Then it was yesterday’s announce that Instagram, a Facebook property, would soon have the right to sell all of your photos, without giving you a dime, or even notice that they’ve been sold.
And now we hear that Facebook will be starting to show auto-play video ads, that start running as soon as you open the page, and they’ll be running in your news feed.
Because nothing says “hate me” more than putting an auto-play ad on your Web site. ABC News does it a lot, and it’s obnoxious. We ban those ads on our site, but some advertisers still manage to slip them through.
The thing is, it’s getting harder and harder to make decent money from online advertising. Some people I talk to think online advertising is dead, permanently, and that Web sites that used to rely on advertising, like the media and blogs, but also places like Facebook, need to reinvent themselves or they won’t be around in a year or two.
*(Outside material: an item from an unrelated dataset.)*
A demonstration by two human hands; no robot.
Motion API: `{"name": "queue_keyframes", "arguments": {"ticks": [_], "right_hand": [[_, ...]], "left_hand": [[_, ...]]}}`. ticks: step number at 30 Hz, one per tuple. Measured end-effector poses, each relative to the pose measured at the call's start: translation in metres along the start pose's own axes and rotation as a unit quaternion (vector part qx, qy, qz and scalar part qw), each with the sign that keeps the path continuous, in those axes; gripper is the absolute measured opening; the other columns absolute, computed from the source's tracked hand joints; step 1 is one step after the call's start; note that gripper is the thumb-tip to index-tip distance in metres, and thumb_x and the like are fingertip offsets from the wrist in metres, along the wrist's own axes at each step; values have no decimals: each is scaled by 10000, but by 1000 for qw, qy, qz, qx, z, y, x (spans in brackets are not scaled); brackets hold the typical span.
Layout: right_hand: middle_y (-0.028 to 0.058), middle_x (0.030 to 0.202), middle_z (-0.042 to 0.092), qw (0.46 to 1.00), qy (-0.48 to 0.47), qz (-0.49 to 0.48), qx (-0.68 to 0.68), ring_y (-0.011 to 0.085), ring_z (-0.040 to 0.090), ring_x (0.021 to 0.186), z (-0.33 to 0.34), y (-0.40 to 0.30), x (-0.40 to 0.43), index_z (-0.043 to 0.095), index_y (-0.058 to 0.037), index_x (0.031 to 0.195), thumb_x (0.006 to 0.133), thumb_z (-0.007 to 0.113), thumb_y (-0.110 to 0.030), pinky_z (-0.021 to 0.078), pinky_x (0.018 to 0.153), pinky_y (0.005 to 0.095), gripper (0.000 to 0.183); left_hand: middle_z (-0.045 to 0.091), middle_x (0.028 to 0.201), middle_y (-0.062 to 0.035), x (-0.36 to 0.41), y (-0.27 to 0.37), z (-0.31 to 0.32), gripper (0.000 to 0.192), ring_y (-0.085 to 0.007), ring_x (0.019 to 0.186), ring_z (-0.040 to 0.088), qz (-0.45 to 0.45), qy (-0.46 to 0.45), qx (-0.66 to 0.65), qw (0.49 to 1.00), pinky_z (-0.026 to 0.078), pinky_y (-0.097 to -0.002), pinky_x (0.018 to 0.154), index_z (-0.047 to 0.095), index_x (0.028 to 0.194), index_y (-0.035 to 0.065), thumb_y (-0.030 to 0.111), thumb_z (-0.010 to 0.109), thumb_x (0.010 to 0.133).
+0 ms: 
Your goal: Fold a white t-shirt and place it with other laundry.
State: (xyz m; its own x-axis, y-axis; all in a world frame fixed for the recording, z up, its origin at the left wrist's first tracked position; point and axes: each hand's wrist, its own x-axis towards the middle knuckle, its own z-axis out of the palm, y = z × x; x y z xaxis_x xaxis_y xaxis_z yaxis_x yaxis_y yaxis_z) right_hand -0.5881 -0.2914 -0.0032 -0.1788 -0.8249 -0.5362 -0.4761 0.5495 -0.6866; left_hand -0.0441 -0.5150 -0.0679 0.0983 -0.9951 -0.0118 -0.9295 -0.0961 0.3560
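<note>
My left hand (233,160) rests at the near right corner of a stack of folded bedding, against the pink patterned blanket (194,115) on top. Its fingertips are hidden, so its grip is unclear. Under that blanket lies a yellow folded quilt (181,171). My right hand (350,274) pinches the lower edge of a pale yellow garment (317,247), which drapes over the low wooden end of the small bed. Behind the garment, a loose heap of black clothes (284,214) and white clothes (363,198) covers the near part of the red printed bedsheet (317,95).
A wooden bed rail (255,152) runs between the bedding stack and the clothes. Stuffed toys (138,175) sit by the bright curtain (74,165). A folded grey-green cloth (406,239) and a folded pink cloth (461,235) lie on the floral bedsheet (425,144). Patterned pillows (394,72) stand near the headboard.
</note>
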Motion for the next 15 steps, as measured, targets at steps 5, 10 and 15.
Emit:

And they’re not entirely wrong.
Advertising revenue died when Lehman Brothers collapsed, and it’s only come back so-so in the past year or two. In the meantime, competition is on the rise, not just from other media sites, but from other sites that people use to peruse our content before deciding whether to come to our site, like Twitter and Facebook. So you have an ever-more-difficult search for eyeballs mixed with a permanently crippled advertising climate. What’s your alternative? For some, like Facebook, it’s the online version of fracking – something that can squeeze out that last hard-to-get advertising dollar – auto-play ads.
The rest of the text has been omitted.